AGONY OF AN ARCHBISHOP
“I have a plan,” Archbishop O’Malley had told Bowers on the phone.
As before, Borré drove his pastor to the chancery and waited outside, unwilling to sit in the foyer. Now, on a luminous autumn day, Mary Beth Borré’s beloved Red Sox were battling into the World Series and her candidate, Senator Kerry, was in a close race with President Bush. If the hard-luck Red Sox could do it, anything was possible. Borré was pleased when O’Malley appointed David Castaldi, a former chancellor of the archdiocese (and Harvard Business School classmate of Peter’s), to chair a Reconfiguration oversight committee. Lennon now faced two groups authorized by O’Malley.

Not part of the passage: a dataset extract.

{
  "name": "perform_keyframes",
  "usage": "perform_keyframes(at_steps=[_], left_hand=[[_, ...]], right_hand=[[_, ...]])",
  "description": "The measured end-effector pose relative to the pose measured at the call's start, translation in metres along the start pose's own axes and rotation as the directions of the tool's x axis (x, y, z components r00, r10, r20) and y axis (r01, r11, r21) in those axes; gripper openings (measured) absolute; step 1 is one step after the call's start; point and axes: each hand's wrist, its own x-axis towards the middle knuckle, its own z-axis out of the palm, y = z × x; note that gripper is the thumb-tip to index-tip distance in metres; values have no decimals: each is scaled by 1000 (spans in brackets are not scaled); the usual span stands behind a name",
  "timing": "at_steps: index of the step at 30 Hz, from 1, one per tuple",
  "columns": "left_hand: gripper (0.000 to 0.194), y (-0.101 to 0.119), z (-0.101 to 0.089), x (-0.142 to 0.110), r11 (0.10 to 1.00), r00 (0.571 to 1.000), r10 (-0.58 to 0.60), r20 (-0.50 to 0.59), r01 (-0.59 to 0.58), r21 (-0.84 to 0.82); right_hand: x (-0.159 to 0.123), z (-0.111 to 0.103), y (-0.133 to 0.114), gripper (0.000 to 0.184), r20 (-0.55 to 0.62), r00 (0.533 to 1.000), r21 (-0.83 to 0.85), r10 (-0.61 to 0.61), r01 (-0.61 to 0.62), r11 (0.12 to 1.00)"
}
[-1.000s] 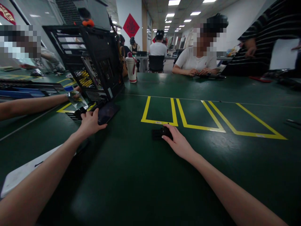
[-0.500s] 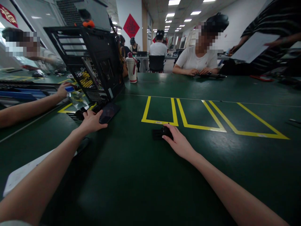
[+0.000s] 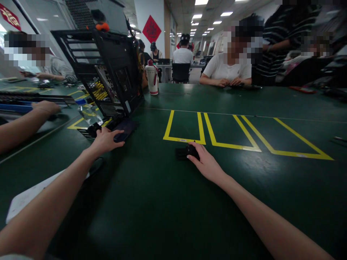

Father Bowers sat opposite Archbishop O’Malley, who explained that he had decided to close all three churches in Charlestown and consolidate them into a single parish. “A fresh start,” said the prelate; however, it would require all three pastors to resign. Bowers did not want to resign, but he was wiped out emotionally and physically; he took heart that
the archbishop had embraced his advisory group’s recommendation of a planned phaseout. “Did you get the other two pastors to resign?” Bowers wanted to know.
They had indeed agreed, O’Malley assured him.
The long process of trying to save the parish had left Bowers feeling like a piece of wood into which a screw has been driven so deeply as to make it split. His group had advocated a long transition guided by three pastors; this was the opposite.
If I don’t resign, my parish closes
, he brooded.
If I do resign, all three pastors leave and one church will stay open. At least it creates a level field
.
O’Malley promised that the parish would not close for at least a year, that whatever melding of congregations into a chosen church would be handled by the new pastor. Exhausted and dispirited, Bowers took it as the best deal he could get. The archbishop wanted him to leave within a week. Bowers needed more time, both to pack and to prepare his flock for a hard transition. O’Malley agreed.
Bowers approached the car, deep in thought. “How’d it go?” asked Borré.
“I think it went pretty well. Seán hugged me at the end of the meeting.”
Resisting the urge to bellow
What the hell happened?
Borré started the car, gently prodding for details. He felt a sinking disappointment at what he heard. Borré wanted St. Catherine of Siena to join the vigil protest. Bowers said the parishioners would have to decide for themselves. Borré’s disgruntlement rose on realizing that the force of fifty-eight priests who had signed a letter denouncing Law for concealing abusers would not carry into the realm of parishioners losing parishes. Law, after all, was gone. Bowers got the deeper message when he returned to sign the papers affirming the agreement. He asked O’Malley where he would go next as pastor. “You will not be a pastor for a very long time,” the prelate said gravely. “Many priests are angry with you.”
It’s he who is angry with me
, thought Bowers. He asked for a sabbatical and received it on the spot.
Lennon refused to answer questions for David Castaldi’s group and stood aloof from the Meade-Eisner inquiry. With people bedding down in pews of eight parishes, O’Malley’s reform status was at risk.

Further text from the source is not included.